The true doctrine, we are inclined to believe, lies between these extreme opinions; and we think it was very judiciously observed by Dewey, J., in Massey v. Raynor, 22 Pick. 228, that a safe rule of construction would be, to give the instrument that effect, which shall best accord with the intentions of the parties, as manifested by the terms of the guaranty, taken in connection with the subject matter to which it relates, and neither enlarging the words beyond their natural import, in favor of the creditor, nor restricting them in aid of the surety. See also Bell v. Bruen, 1 Howard, 187.

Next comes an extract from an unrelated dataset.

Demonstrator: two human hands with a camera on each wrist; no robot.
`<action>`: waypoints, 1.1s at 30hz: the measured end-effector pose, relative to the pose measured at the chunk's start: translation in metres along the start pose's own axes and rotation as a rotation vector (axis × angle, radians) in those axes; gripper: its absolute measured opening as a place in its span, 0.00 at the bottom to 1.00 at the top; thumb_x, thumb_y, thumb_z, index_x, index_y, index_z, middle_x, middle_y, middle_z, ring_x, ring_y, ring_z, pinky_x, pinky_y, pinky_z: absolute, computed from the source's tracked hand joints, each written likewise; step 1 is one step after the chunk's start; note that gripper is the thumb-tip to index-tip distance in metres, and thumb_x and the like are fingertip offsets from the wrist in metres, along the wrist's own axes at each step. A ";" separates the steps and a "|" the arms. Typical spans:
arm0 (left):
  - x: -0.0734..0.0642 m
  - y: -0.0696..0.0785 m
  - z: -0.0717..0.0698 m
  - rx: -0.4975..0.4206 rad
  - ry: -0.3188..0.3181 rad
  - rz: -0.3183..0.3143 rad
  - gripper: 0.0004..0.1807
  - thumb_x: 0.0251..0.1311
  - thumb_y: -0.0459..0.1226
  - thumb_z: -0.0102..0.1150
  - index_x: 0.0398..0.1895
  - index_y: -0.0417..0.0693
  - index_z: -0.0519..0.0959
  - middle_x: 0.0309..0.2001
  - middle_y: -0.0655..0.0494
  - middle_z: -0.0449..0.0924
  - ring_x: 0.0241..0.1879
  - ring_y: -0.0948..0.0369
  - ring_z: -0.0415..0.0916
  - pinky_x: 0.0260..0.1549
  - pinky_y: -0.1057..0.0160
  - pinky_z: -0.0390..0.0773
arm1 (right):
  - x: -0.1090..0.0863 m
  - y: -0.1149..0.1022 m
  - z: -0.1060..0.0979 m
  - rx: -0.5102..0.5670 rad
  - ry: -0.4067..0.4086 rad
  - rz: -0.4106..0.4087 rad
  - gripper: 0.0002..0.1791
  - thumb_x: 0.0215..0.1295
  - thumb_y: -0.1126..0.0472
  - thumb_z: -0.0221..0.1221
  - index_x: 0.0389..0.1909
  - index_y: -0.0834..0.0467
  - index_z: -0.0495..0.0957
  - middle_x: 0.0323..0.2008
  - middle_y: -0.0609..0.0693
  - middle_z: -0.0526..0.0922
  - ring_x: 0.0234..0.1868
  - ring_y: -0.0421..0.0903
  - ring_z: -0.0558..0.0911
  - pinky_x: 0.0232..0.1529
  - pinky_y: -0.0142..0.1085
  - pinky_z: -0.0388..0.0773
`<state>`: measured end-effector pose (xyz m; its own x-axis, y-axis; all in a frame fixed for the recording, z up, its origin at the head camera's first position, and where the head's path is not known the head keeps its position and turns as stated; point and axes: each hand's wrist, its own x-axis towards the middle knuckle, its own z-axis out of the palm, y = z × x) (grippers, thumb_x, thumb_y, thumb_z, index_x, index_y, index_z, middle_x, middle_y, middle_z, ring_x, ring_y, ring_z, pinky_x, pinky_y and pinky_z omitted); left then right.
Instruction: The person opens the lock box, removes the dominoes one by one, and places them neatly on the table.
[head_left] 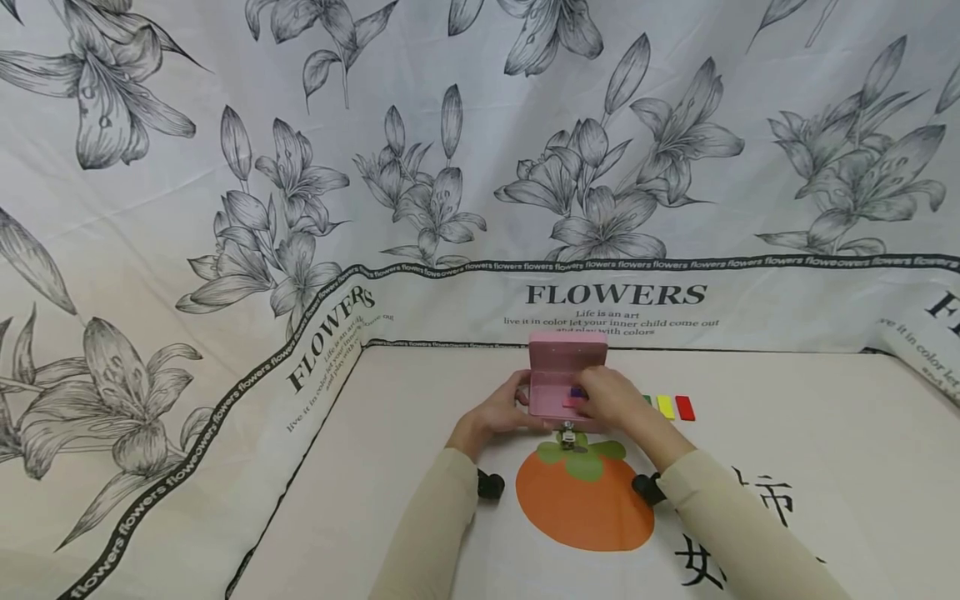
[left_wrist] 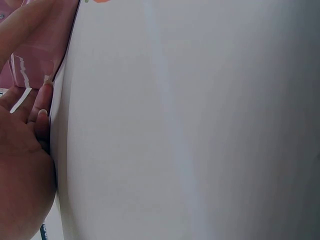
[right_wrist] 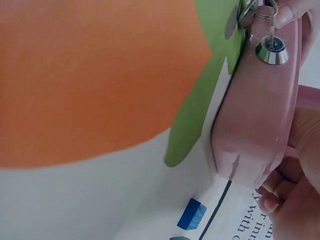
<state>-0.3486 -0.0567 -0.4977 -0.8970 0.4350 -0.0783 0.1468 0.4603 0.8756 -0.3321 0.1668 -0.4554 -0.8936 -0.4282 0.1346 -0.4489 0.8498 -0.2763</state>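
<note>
A pink metal cash box [head_left: 547,405] stands with its lid [head_left: 567,349] raised, and a lock with a key and ring [right_wrist: 272,49] sits on its front wall. My left hand [head_left: 501,408] grips the box's left end, thumb along the front. Over the right end, my right hand [head_left: 611,393] reaches in with its fingertips down inside, by a pink piece [head_left: 572,402] and a dark blue piece [head_left: 577,392]. Its lower fingers curl beside the outer wall in the right wrist view. I cannot tell whether the fingertips pinch a piece.
Right of the box stand a red block [head_left: 685,407], a yellow block [head_left: 665,407] and a partly hidden green block [head_left: 647,401]. A blue block [right_wrist: 192,214] shows near the box's corner. In front lies a printed orange persimmon [head_left: 585,508]; a flower-patterned cloth [head_left: 450,208] hangs behind.
</note>
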 end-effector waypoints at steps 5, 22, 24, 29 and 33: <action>-0.002 0.001 0.001 -0.006 -0.001 -0.021 0.55 0.45 0.42 0.84 0.76 0.57 0.61 0.50 0.55 0.71 0.49 0.58 0.66 0.46 0.57 0.67 | 0.000 -0.002 0.000 -0.006 -0.009 0.008 0.06 0.61 0.64 0.71 0.34 0.60 0.82 0.24 0.47 0.77 0.27 0.47 0.73 0.33 0.41 0.71; 0.000 -0.001 0.001 -0.016 -0.002 -0.019 0.54 0.45 0.42 0.84 0.75 0.58 0.61 0.50 0.56 0.71 0.49 0.57 0.66 0.46 0.57 0.67 | 0.003 -0.005 0.002 -0.068 0.000 0.013 0.10 0.61 0.62 0.70 0.25 0.56 0.79 0.21 0.46 0.76 0.25 0.46 0.71 0.30 0.40 0.68; 0.000 -0.001 0.001 -0.012 -0.002 -0.022 0.54 0.45 0.43 0.84 0.76 0.59 0.61 0.50 0.56 0.71 0.49 0.58 0.66 0.46 0.57 0.68 | 0.002 -0.005 0.002 -0.090 0.009 0.019 0.10 0.62 0.61 0.70 0.26 0.56 0.79 0.20 0.46 0.75 0.24 0.46 0.71 0.30 0.40 0.67; 0.000 0.000 0.002 -0.009 0.006 -0.024 0.55 0.45 0.42 0.84 0.76 0.59 0.61 0.50 0.56 0.72 0.49 0.58 0.67 0.46 0.57 0.67 | -0.001 -0.006 0.001 -0.097 0.021 0.035 0.08 0.62 0.59 0.71 0.29 0.57 0.82 0.20 0.46 0.76 0.24 0.46 0.72 0.31 0.41 0.68; -0.002 0.000 0.002 -0.012 0.007 -0.029 0.55 0.45 0.42 0.84 0.76 0.58 0.61 0.50 0.56 0.72 0.49 0.57 0.67 0.46 0.57 0.67 | -0.002 -0.006 0.001 -0.082 0.027 0.047 0.09 0.62 0.60 0.71 0.27 0.57 0.81 0.20 0.46 0.76 0.25 0.47 0.72 0.31 0.41 0.69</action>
<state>-0.3463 -0.0559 -0.4979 -0.9038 0.4159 -0.1006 0.1156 0.4638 0.8784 -0.3279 0.1620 -0.4553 -0.9128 -0.3800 0.1496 -0.4045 0.8915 -0.2041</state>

In furtherance of this rule of construction, we would add, that for the nature and purposes of mercantile guaranties, and the circumstances under which they are usually prepared, it seems improper to subject them to the standard of critical nicety, which might, with more reason, be applied to instruments usually drawn by professional men. Mercantile guaranties are usually written by the guarantor himself, and are often brief in their language, and inartificial and loose in their form. And in such cases, a nice and technical construction, might rather confuse, than aid the mind, in its search for the true intentions of the writer. We should endeavor, if possible, to put ourselves in the condition of the parties, and so seek to ascertain, from the words used, what were the ideas which existed in the writer’s mind, and which he desired to convey to the person, or class of persons, to whom the letter would probably be exhibited; and we should also consider, what effect he ought reasonably to expect the words used, would produce in the minds of such persons. See also Civil Code, arts. 1948, 1897.

Now, McCalop was a planter. His friend, Scudder, whom he recommends, was a planter. He so describes him in the letter. He may be reasonably supposed as having, in his mind, the usual course of business, and the usual wants of a planter; the usual mode in which persons, in that avocation, seek for pecuniary facilities, and in which merchants extend them. He desires to facilitate Scudder in getting commercial aid, and he gives him the letter for that purpose. The words are adapted to the purpose: I recommend him. His business is that of a planter. As such, he wants to raise money. He wants some one to aid him, by cash advances, or accommodation acceptances. If any one will assist him in this way, I will pay them if he does not. He does not say, I will guarantee a single loan, or a single acceptance; but he speaks in the plural; any funds he may raise, or acceptances.

[388]*388Considering the business of the person, whom he proposed to benefit, the nature of the business to be transacted, and the class of the community to whom it was reasonable to suppose the letter would be exhibited, we are led to the conclusion, that a continuing guaranty was contemplated by McCalop, and that it would be so understood by a Louisiana merchant.

We have looked, with much care, into the decided cases, and find the prevailing doctrine to be, that, in the case of a prospective and continuing guaranty, the creditor must not only show that he advanced his money, or parted with his goods, on the faith of the letter of guaranty, but that he also seasonably notified the guarantor that he accepted his guaranty, and intended to act upon its security. As the subject is one of much commercial importance, it is proper to refer to some of the principal cases which bear upon it.

In Russell v. Clark’s Executors, 7 Cranch, 69, it appeared that Clark and Nightingale, of Providence, had written to Russell letters, introducing and recommending their friends, Murray 8f Co., of New York, who had in contemplation purchases of merchandise in Charleston.